◆ Task directions:
Once you reach the line containing "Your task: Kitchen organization" in the entries below, write out that line and each one after it down to the line containing "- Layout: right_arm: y", exactly and with nothing added.

◆ Source information:

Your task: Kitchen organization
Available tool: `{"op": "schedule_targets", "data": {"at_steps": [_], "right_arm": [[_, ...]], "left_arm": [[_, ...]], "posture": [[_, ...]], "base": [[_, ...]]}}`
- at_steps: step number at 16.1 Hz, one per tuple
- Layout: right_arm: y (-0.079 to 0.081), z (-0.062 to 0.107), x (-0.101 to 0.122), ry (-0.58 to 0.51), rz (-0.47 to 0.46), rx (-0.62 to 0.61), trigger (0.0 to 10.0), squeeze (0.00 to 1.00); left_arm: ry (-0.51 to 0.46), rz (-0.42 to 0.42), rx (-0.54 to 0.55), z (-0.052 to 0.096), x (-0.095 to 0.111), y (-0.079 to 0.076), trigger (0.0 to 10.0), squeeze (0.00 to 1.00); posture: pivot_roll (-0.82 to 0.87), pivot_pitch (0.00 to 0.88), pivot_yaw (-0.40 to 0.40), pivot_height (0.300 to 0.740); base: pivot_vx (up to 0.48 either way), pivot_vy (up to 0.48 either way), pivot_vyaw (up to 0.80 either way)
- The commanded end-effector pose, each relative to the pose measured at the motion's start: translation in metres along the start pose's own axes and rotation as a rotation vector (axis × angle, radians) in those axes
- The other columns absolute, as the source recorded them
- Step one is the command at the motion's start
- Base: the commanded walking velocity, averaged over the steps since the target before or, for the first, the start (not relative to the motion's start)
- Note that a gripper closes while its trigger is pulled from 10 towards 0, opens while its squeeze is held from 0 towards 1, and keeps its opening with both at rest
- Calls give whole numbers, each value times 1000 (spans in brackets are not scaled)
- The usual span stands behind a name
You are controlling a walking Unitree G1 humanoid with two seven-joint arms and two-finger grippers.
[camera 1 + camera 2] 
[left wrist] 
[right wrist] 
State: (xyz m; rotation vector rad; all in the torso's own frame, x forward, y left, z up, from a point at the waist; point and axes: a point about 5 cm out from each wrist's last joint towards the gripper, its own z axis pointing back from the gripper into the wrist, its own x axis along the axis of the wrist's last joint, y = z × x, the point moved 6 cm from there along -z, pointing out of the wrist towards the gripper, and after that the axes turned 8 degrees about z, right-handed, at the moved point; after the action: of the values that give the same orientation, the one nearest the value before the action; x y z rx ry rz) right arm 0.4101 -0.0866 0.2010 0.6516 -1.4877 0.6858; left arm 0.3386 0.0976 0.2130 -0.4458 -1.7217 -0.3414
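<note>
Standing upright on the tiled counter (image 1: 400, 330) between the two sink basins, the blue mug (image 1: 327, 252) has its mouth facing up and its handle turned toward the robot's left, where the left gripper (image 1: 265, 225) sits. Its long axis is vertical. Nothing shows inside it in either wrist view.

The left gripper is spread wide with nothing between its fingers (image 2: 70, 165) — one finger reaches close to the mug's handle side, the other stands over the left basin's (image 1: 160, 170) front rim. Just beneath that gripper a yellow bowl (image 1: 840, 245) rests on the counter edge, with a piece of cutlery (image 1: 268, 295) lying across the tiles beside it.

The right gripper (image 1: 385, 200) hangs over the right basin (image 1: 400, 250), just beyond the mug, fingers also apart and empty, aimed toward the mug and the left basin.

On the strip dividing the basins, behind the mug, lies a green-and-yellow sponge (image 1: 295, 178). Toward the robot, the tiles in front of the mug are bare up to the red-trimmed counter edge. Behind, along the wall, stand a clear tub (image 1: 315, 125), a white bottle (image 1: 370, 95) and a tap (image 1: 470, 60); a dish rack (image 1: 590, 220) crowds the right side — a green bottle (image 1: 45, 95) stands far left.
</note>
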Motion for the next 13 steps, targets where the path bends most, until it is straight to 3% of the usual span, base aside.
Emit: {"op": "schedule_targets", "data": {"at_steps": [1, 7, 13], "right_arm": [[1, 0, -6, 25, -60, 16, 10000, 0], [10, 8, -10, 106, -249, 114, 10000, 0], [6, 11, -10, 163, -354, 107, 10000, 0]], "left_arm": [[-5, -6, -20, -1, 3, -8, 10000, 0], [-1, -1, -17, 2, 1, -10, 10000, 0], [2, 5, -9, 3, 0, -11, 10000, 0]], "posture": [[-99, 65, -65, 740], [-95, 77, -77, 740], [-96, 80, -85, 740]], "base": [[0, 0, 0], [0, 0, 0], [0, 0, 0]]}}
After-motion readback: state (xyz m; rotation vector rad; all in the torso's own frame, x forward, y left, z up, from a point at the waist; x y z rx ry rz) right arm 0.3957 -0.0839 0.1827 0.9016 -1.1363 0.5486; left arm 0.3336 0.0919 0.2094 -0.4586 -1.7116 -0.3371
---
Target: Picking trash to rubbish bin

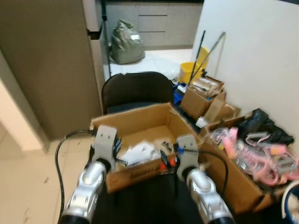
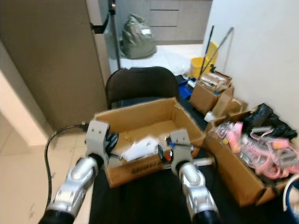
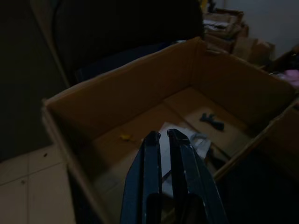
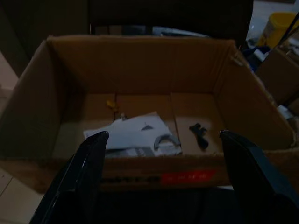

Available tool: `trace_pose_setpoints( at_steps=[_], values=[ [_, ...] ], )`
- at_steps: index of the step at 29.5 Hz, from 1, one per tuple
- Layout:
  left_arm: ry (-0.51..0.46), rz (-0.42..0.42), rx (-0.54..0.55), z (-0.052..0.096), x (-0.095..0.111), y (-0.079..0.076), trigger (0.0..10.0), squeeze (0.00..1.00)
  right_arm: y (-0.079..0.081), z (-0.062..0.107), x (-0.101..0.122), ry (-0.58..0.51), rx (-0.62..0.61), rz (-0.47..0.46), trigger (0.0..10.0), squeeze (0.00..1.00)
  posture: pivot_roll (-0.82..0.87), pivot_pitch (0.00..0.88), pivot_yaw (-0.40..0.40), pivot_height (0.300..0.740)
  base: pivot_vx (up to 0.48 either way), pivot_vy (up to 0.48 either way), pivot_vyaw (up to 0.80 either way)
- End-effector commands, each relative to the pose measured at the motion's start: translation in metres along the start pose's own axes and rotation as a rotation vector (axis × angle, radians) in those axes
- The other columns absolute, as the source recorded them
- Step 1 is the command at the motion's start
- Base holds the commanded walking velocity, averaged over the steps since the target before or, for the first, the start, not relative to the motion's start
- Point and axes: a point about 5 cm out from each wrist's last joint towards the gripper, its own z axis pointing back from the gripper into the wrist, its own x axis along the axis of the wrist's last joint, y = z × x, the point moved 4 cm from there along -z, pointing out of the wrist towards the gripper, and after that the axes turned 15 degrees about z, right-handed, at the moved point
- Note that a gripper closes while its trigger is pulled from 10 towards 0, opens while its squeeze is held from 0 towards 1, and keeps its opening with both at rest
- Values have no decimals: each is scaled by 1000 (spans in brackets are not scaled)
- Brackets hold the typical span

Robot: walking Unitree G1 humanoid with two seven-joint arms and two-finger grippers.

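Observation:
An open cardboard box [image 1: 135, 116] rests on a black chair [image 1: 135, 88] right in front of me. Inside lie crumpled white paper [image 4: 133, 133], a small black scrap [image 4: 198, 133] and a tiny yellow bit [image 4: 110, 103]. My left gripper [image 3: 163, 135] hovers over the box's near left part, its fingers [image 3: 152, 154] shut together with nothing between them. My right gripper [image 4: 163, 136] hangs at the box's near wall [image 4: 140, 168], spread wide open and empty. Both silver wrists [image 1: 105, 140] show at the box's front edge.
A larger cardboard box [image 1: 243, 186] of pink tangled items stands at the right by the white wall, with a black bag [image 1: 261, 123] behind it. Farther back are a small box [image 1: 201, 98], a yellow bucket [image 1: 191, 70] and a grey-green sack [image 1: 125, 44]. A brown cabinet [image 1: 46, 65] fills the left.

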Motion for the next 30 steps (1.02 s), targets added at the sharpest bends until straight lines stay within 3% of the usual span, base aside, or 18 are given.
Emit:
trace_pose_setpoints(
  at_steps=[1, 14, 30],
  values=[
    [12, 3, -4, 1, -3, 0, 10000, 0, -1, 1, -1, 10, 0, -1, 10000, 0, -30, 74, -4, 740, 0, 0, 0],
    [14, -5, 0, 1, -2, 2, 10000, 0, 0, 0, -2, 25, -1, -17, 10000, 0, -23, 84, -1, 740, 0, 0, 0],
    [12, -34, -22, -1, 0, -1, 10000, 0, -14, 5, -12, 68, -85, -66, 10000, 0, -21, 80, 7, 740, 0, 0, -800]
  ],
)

◆ Task response:
Your task: Kitchen organization
Available tool: `{"op": "schedule_targets", "data": {"at_steps": [_], "right_arm": [[_, ...]], "left_arm": [[_, ...]], "posture": [[_, ...]], "base": [[_, ...]]}}`
- at_steps: step number at 16.1 Hz, one per tuple
- Layout: right_arm: y (-0.079 to 0.081), z (-0.062 to 0.107), x (-0.101 to 0.122), ry (-0.58 to 0.51), rz (-0.47 to 0.46), rx (-0.62 to 0.61), trigger (0.0 to 10.0), squeeze (0.00 to 1.00); left_arm: ry (-0.51 to 0.46), rz (-0.42 to 0.42), rx (-0.54 to 0.55), z (-0.052 to 0.096), x (-0.095 to 0.111), y (-0.079 to 0.076), trigger (0.0 to 10.0), squeeze (0.00 to 1.00); posture: pivot_roll (-0.82 to 0.87), pivot_pitch (0.00 to 0.88), pivot_yaw (-0.40 to 0.40), pivot_height (0.300 to 0.740); base: pivot_vx (up to 0.48 either way), pivot_vy (up to 0.48 either way), pivot_vyaw (up to 0.80 either way)

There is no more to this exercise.